◆ **What you will do**
What you need to produce from the material below is an exact transcription of the lines from the one with "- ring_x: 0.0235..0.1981" through the one with "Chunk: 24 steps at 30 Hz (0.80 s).", both included, and no other line.

◆ **Supplied material**
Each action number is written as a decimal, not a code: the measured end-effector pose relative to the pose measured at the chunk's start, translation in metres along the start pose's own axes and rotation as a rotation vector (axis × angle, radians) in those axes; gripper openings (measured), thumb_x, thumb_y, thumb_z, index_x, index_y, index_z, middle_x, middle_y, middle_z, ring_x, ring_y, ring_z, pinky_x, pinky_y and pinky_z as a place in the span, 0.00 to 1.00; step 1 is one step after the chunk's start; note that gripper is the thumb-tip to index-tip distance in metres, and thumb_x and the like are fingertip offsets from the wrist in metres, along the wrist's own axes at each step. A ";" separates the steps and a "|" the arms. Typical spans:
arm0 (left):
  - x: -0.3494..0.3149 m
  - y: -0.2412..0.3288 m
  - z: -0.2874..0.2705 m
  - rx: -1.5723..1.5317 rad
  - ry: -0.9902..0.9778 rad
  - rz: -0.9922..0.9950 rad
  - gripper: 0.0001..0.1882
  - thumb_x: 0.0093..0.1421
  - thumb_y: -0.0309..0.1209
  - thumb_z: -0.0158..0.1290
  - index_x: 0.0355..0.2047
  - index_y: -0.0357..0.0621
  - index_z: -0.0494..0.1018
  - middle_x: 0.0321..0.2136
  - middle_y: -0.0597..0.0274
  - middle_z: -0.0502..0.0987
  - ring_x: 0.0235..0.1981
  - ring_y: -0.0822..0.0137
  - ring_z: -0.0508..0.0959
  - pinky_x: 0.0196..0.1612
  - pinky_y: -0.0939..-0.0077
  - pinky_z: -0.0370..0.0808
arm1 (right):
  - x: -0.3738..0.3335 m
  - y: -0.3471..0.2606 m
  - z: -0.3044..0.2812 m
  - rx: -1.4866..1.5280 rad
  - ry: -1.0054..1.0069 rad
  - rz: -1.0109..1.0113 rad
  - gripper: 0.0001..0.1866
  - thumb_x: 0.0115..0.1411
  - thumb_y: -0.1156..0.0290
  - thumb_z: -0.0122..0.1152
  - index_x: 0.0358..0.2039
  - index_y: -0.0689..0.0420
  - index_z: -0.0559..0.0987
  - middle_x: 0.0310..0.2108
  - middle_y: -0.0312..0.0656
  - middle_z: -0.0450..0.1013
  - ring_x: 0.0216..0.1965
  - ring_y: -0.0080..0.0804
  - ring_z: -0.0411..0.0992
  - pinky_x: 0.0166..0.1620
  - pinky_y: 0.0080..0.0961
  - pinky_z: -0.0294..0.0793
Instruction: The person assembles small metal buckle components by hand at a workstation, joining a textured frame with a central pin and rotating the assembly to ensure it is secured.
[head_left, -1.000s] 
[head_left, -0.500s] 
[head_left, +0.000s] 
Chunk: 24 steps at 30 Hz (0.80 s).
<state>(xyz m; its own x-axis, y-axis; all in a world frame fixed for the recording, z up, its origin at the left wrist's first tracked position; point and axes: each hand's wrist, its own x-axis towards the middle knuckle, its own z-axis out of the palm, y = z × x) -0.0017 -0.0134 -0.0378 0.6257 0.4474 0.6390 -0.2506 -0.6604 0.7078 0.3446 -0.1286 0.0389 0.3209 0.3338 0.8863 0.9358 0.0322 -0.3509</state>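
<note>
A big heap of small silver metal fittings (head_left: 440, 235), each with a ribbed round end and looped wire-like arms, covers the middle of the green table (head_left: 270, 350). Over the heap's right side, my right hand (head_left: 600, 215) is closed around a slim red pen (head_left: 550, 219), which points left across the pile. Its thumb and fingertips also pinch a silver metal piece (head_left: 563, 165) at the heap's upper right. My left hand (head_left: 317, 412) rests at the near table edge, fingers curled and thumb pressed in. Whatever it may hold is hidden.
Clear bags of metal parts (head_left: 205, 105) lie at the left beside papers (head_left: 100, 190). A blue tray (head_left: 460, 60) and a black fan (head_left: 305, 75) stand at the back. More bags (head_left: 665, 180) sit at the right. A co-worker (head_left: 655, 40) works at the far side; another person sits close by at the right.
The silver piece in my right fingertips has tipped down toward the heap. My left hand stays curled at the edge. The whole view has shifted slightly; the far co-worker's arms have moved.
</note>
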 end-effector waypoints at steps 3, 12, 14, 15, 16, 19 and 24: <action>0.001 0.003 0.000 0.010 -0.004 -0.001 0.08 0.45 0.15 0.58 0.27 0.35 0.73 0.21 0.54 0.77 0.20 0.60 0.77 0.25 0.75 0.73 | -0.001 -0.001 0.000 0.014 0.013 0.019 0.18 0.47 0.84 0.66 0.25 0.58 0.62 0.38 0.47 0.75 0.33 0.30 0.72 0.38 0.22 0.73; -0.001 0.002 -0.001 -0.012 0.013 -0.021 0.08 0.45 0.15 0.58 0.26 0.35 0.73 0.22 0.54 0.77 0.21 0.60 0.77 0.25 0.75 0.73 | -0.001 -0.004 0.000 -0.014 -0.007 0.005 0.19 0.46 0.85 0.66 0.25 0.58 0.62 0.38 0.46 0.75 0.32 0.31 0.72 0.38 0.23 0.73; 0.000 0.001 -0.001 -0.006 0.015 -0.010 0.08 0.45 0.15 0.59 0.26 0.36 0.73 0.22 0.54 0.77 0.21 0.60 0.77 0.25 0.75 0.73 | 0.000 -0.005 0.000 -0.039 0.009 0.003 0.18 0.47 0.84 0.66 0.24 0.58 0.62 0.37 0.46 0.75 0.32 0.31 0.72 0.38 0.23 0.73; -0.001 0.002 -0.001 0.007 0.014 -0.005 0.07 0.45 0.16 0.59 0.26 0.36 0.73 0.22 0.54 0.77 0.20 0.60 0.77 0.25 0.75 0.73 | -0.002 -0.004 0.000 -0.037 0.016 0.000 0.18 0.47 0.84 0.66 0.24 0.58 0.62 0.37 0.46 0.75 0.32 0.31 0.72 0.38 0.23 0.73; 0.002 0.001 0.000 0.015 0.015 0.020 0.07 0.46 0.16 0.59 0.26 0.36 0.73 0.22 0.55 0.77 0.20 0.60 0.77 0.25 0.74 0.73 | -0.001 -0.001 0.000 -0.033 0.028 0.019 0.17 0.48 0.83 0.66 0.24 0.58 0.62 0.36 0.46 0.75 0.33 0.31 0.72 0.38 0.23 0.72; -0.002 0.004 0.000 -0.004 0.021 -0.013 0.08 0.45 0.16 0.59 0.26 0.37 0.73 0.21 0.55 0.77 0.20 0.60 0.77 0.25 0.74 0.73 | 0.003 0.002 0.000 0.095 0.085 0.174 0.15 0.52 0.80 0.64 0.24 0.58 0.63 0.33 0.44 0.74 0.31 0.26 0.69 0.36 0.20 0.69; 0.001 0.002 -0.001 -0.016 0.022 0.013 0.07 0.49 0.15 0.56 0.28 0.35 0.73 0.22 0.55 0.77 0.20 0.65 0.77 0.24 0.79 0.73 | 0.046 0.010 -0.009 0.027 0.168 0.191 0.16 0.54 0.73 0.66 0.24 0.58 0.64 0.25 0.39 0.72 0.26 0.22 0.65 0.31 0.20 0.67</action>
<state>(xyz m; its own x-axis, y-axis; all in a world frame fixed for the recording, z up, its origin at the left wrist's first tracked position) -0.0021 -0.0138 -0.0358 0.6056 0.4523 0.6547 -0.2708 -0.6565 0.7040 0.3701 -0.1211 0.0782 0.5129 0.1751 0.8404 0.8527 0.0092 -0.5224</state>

◆ **Task response**
  - ring_x: 0.0235..0.1981
  - ring_y: -0.0822..0.0137
  - ring_z: -0.0508..0.0959
  - pinky_x: 0.0196..0.1612
  - pinky_y: -0.0939..-0.0077
  - pinky_z: -0.0370..0.0808
arm1 (right):
  - x: -0.3738..0.3335 m
  - y: -0.3471..0.2606 m
  - z: -0.3044..0.2812 m
  - rx: -1.4866..1.5280 rad
  - ry: -1.0054..1.0069 rad
  - rz: -1.0109..1.0113 rad
  - gripper: 0.0001..0.1866
  - thumb_x: 0.0115..0.1411
  - thumb_y: -0.1156..0.0290
  - thumb_z: -0.0122..0.1152
  - index_x: 0.0358..0.2039
  - index_y: -0.0689..0.0420
  - index_z: -0.0559..0.0987
  - middle_x: 0.0310..0.2108
  - middle_y: -0.0312..0.0656
  - middle_z: -0.0450..0.1013
  - ring_x: 0.0216..0.1965
  - ring_y: -0.0080..0.0804
  - ring_z: -0.0411..0.0992
  - pinky_x: 0.0166..0.1620
  - pinky_y: 0.0080..0.0961
  - pinky_z: -0.0294..0.0793
Instruction: The person assembles small metal buckle components by hand at a workstation, joining a textured frame with a central pin and rotating the assembly to ensure it is secured.
[head_left, -1.000s] 
[head_left, -0.500s] 
[head_left, +0.000s] 
Chunk: 24 steps at 30 Hz (0.80 s).

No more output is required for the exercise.